### Activity
Should a line below contain the word "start", report it.

### Entries provided
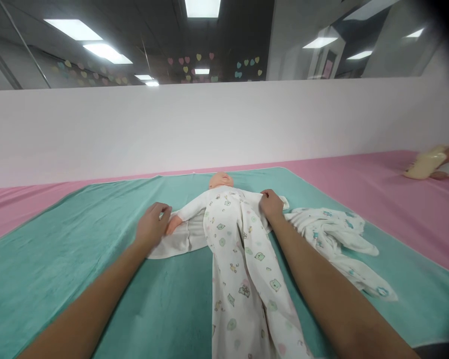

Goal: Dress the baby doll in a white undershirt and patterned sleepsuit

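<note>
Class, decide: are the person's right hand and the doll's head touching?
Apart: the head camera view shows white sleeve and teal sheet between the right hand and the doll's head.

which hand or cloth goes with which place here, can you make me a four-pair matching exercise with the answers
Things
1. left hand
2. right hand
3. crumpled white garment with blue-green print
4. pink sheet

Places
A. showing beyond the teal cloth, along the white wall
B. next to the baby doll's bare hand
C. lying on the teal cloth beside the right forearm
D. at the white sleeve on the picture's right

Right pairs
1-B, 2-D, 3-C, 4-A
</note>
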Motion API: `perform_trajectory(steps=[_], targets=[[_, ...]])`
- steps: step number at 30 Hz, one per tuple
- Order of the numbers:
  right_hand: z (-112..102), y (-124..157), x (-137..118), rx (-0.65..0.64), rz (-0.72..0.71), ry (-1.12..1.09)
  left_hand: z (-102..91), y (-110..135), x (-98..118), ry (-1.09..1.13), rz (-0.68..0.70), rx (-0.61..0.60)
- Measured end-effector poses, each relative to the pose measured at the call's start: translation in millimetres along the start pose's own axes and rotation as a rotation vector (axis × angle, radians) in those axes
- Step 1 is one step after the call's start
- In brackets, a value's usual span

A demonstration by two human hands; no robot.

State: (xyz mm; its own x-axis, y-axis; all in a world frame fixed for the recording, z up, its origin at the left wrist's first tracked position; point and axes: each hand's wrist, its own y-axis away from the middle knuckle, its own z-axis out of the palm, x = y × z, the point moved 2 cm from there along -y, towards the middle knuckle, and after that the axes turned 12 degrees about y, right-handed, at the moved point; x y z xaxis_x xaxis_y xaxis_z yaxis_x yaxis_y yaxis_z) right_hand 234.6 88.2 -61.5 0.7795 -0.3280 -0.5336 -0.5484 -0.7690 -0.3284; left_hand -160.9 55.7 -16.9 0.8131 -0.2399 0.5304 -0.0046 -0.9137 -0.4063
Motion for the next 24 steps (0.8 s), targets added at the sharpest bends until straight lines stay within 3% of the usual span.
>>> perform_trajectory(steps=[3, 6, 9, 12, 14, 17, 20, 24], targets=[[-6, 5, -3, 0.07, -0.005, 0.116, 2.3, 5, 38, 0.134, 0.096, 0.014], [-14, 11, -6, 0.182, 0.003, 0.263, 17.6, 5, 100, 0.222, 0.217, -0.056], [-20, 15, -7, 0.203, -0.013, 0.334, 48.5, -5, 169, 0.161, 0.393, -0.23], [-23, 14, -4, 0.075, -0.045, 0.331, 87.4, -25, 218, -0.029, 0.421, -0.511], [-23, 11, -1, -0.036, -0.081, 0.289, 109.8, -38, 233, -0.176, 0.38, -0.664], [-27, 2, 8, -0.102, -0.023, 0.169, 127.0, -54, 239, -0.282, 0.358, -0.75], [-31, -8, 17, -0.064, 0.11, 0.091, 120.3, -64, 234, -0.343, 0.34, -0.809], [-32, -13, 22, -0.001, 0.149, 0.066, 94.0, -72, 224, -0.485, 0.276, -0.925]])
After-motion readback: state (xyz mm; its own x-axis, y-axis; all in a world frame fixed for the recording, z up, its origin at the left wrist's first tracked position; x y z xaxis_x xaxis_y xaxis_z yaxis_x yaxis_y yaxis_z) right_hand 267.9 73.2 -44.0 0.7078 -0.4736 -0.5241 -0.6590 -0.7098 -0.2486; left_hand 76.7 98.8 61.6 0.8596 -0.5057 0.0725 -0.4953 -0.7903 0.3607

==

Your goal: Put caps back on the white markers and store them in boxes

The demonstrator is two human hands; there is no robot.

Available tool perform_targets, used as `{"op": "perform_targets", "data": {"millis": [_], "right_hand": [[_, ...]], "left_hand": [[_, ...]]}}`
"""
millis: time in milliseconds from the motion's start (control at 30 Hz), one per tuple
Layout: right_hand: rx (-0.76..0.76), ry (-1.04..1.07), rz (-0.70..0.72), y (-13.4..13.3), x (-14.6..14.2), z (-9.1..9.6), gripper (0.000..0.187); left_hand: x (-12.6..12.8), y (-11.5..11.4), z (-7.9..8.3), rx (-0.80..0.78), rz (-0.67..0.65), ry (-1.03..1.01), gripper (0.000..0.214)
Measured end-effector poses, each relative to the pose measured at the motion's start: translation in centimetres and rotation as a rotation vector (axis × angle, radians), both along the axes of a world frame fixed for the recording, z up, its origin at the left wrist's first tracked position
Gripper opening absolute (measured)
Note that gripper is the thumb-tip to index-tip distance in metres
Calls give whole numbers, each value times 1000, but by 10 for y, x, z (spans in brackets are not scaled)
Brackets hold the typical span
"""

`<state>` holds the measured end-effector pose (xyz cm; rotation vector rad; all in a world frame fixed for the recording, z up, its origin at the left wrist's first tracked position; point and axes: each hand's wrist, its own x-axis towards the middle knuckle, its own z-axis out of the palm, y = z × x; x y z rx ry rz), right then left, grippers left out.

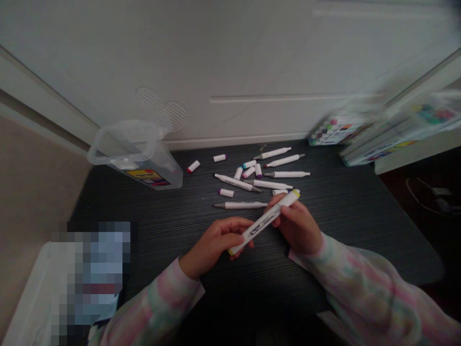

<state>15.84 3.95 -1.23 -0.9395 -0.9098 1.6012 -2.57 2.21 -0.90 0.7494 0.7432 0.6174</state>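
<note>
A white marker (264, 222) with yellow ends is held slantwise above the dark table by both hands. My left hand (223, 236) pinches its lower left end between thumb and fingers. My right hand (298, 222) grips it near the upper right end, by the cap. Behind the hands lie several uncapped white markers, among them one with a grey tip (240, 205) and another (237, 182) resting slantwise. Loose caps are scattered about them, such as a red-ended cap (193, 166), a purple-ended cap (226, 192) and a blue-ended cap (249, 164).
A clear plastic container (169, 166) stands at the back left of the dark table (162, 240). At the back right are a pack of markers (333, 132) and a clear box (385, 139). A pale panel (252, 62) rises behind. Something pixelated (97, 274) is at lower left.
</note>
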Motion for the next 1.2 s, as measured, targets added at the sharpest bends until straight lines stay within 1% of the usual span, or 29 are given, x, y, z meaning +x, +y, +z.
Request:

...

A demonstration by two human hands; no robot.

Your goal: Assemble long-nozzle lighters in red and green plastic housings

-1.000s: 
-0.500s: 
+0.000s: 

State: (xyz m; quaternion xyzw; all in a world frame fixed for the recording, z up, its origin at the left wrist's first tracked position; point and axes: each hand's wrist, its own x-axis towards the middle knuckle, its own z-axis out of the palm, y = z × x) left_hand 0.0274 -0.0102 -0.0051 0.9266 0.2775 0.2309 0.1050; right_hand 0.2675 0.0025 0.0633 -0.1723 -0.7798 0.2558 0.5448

### Exercise response
- Measured end-effector poses, each relative to the pose measured at the call's start: translation in millimetres along the start pose's own axes and rotation as a rotation vector (axis × angle, radians) in those axes
- Step 1 is one step after the call's start
millis: time in milliseconds from the motion's start (control at 30 Hz), one per tuple
Measured end-effector poses, each relative to the pose measured at the motion's start: translation in centimetres and rotation as a rotation vector (axis × angle, radians), both along the axes of a world frame fixed for the recording, z up, its origin at the left wrist's first tracked position

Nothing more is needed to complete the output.